Under the orange tree are the true violets, their flowers nestled beneath the leaves.
You have to hunt for them, but they're worth it. Bring some in and they will perfume a room. And speaking of perfume...
...the daphne is about to pop. A sprig of this deserves a place on your bedside table. I love waking up to its sweet lemony smell. It reminds me winter will be over someday. Hopefully not until we've had some rain.
Summer snowflakes bobble on thin stalks. Obviously someone is confused about the season - it's not summer - but I am happy to have their cheery green-tipped flowers. And happy they are seeding about the garden. Not dead-heading has its advantages. I wouldn't try it with roses, but it's a huge success with Leucojum. And hellebores. I have a forest of seedlings. Bring your trowel.
And of course there are daffodils. Hooray for the daffodils!
I went back later with pruning shears and made little bouquets all over the house. In the bathroom. Beside my bed. Next to the kitchen sink.
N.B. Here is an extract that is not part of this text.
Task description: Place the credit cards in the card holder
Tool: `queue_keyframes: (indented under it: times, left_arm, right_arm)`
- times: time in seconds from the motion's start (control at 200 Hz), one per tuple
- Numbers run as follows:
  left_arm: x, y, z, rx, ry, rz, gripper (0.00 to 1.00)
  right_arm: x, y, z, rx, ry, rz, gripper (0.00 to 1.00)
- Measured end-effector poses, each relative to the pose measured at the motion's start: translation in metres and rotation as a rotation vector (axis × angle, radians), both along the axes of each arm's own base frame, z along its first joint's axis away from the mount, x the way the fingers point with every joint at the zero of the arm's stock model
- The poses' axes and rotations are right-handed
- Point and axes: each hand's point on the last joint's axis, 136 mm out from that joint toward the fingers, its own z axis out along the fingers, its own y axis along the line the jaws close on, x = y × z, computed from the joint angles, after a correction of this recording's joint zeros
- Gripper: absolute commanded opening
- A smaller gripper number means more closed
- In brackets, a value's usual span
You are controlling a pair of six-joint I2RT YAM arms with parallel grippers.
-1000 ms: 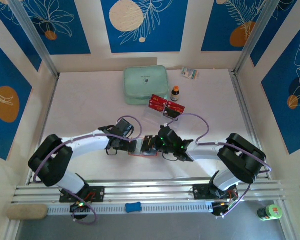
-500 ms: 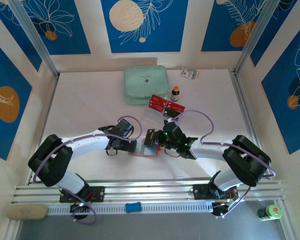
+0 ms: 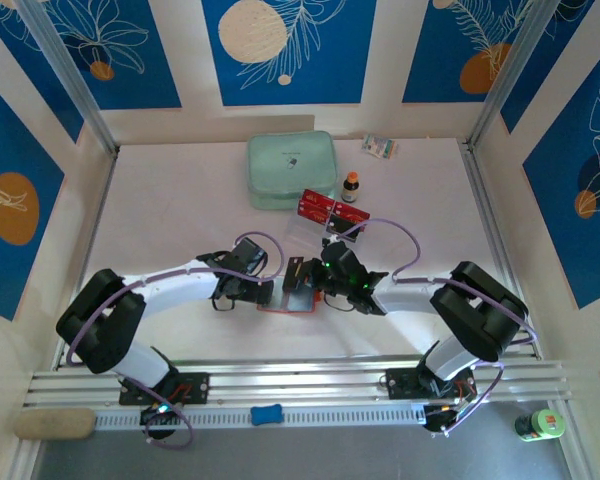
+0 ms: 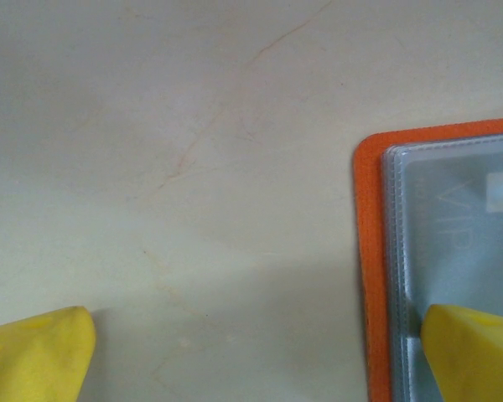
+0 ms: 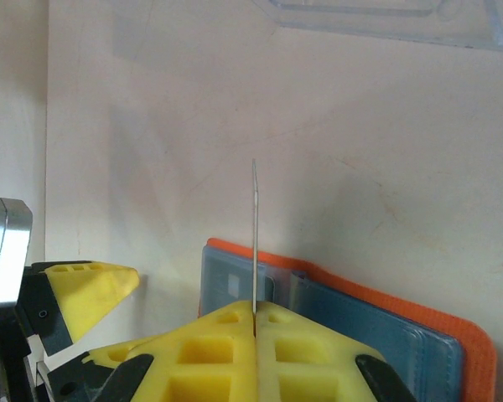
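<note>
The orange card holder (image 3: 284, 302) lies open on the table, grey pockets up (image 4: 461, 226) (image 5: 360, 327). My right gripper (image 3: 308, 279) (image 5: 256, 311) is shut on a black credit card (image 3: 295, 272), seen edge-on and upright (image 5: 255, 226) above the holder's left pocket. My left gripper (image 3: 263, 291) (image 4: 256, 360) stands open at the holder's left edge. One of its yellow fingertips (image 4: 478, 352) rests on the pocket and the other is over bare table. Two red credit cards (image 3: 317, 207) (image 3: 349, 216) lie further back.
A clear plastic sheet (image 3: 313, 236) (image 5: 386, 17) lies just behind the holder. A mint-green pouch (image 3: 291, 169), a small brown bottle (image 3: 351, 186) and a small packet (image 3: 380, 147) stand at the back. The left gripper's fingertip (image 5: 88, 289) sits close to the held card.
My right gripper has shifted a little left and away from the bases with the card, which now stands more upright over the holder. The left arm has not moved.
</note>
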Motion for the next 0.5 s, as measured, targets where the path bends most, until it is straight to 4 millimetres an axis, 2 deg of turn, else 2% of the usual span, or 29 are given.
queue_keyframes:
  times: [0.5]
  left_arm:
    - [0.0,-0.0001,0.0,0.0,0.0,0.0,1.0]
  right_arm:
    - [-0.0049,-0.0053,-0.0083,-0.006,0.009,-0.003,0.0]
By the chair where I read.
Beverly Nichols said the best garden is one where there is something in bloom every month. He gardened in England and just managed it - iris reticulata was his saving grace in winter. I garden in California and there is something in bloom every day. I can't take credit for that; we have better weather.
He was a far better gardener, and a fabulous writer. If you haven't read him, you're in for a treat. Especially if you live somewhere that's currently frozen. If you can get to the bookstore, these are books better held in the hand. Wonderful line drawings, lovely quotes, beautifully typeset. But if you have to Kindle them, go ahead. You can buy the real thing later - and you will want to buy them. And gift them. And read them - again and again.